Since the present invention is configured as described above, the following effects can be obtained. That is, according to the throttle position sensor of the present invention, the direction of the magnetic flux at the initial position of the magnetic field of the magnet member forms an angle of 45 ° with respect to the mutually orthogonal longitudinal components of both blocks of the ferromagnetic magnetoresistive element. Since the output characteristics of the ferromagnetic magnetoresistive element at the initial position do not change due to a temperature change, a signal is output from the detecting element according to a change in the relative position between the ferromagnetic magnetoresistive element and the magnet member. As a result, it is possible to secure an appropriate switch function that is not affected by the temperature change, and it is possible to appropriately detect the idle region without being affected by the ambient temperature change.

[Brief description of the drawings]

FIG. 1 is a plan view showing an arrangement of a ferromagnetic magnetoresistive element and a rotor magnet housed in a throttle position sensor according to one embodiment of the present invention.

FIG. 2 is a circuit diagram of a comparison circuit used in a throttle position sensor according to one embodiment of the present invention.

FIG. 3 is a longitudinal sectional view of a throttle position sensor according to one embodiment of the present invention.

FIG. 4 is a plan view of the throttle position sensor according to the embodiment of the present invention with a cover removed.

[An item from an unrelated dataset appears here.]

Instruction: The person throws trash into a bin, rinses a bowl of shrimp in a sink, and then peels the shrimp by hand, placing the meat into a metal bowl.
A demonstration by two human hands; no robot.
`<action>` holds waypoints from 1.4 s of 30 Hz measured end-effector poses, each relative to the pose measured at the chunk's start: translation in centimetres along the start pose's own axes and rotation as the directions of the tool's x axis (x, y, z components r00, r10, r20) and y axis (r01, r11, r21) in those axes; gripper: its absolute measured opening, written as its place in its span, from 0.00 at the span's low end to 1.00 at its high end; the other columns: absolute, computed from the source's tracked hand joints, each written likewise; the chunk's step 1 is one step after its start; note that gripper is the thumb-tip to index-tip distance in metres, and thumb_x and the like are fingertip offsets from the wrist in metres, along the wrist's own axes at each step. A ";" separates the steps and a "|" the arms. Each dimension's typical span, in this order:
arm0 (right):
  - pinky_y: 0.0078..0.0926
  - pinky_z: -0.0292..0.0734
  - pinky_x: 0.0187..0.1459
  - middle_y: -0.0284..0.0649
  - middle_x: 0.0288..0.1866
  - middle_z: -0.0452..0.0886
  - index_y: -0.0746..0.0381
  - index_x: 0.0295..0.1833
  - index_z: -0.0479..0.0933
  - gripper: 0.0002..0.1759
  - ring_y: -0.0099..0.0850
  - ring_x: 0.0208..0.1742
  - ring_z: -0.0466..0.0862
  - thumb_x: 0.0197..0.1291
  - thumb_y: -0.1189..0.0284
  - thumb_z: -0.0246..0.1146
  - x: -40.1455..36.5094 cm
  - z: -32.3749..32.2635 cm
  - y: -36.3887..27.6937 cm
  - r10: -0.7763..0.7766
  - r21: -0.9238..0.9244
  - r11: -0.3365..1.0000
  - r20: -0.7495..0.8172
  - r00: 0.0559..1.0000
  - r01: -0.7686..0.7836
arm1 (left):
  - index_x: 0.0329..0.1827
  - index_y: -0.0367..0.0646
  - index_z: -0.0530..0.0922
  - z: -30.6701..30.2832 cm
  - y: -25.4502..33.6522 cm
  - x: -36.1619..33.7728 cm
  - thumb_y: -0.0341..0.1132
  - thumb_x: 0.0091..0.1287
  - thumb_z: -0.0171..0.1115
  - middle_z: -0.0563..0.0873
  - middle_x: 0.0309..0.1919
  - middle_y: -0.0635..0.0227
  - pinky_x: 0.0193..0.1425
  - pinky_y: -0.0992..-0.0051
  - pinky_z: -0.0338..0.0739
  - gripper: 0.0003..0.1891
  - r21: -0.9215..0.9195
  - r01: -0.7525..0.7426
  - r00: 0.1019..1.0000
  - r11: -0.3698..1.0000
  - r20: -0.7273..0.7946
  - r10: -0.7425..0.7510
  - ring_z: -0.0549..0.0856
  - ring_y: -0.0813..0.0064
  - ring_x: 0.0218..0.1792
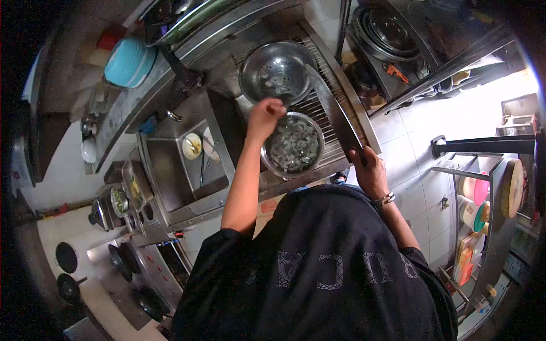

FIG. 5 is an output characteristic diagram of a throttle position sensor according to one embodiment of the present invention.

FIG. 6 is a plan view showing an arrangement of a ferromagnetic magnetoresistive element and a rotor magnet housed in a throttle position sensor according to another embodiment of the present invention.

[Explanation of symbols]

 2 Shaft 3 Housing 10 Detecting element 11 Element substrate 12 Ferromagnetic magnetoresistive element 20 Rotor magnet (magnet member)

Claims (1)

(57) [Claims] 1. A ferromagnetic magnetoresistive element comprising: a shaft rotating in conjunction with a throttle valve; a housing rotatably supporting the shaft; and a pair of blocks housed in the housing and having longitudinal components orthogonal to each other. A detection element having an element attached to a substrate and having a connection point between the pair of blocks as an output terminal, and a magnet member for forming a rotating magnetic field including at least the ferromagnetic magnetoresistance element; Either the magnet member or the ferromagnetic magnetoresistive element is connected to the end of the shaft so that the direction of the magnetic flux of the rotating magnetic field at the initial position forms an angle of 45 ° with the longitudinal component of each block of the element. Wherein the other of the magnet member and the ferromagnetic magnetoresistive element is disposed in the housing at a position facing the end. Yonsensa.